Finally, it must be noted that the AC matrix is not only involved in certain parameter estimation methods to apply when the observed variables are measured according to an ordinal scale. As we will see, this matrix is also present when analysing goodness of fit using the χ2 likelihood ratio test. According to Jöreskog (2004), the AC matrix is necessary to obtain the χ2 statistic if the observed variables do not fulfil the multivariate normality assumption, and consequently different χ2 values are obtained: C1 (“Minimum Fit Function Chi- Square”), C2 (“Normal Theory Weighted Least Squares Chi-Square”), C3 (“Satorra-Bentler Scaled Chi-Square”) and C4 (“Chi-Square Corrected for Non-Normality”).

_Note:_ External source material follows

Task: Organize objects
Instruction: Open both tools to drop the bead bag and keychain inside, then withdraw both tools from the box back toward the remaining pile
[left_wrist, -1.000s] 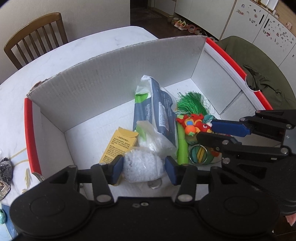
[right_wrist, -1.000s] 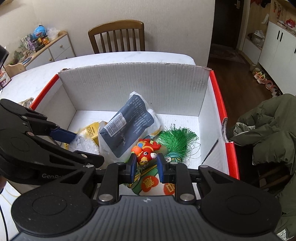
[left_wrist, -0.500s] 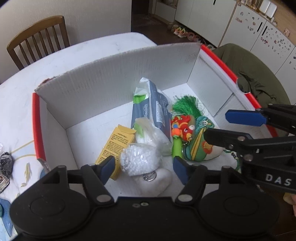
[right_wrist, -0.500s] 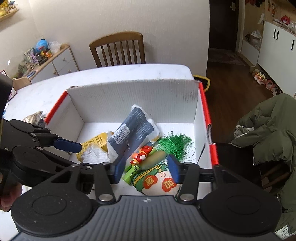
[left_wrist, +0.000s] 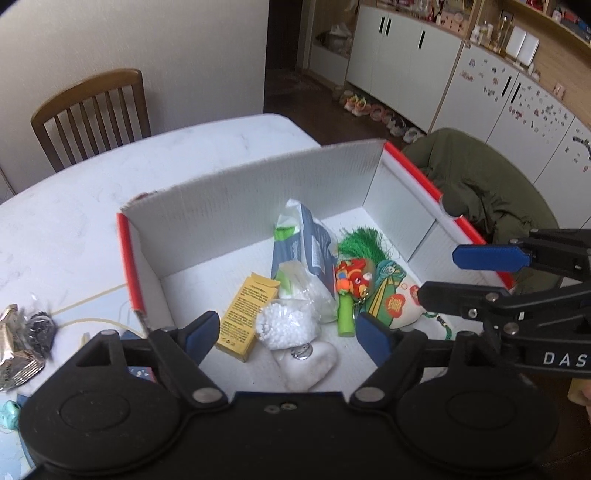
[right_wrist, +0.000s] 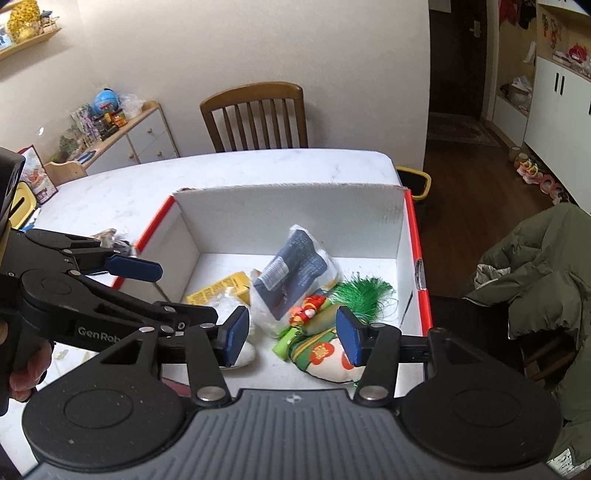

In connection therewith, χ2 values depend on the parameter estimation method previously used. When the multivariate normality assumption is fulfilled, C1 and C2 indices are obtained for ML method and C1 index for ULS method, whereas, when that assumption is not fulfilled, AC matrix allows to obtain C1, C2, C3 and C4 indices for the RML method and C1 index for the WLS method (Jöreskog, 2004). Following this pattern, C2, C3 y C4 indices are obtained for the RULS method.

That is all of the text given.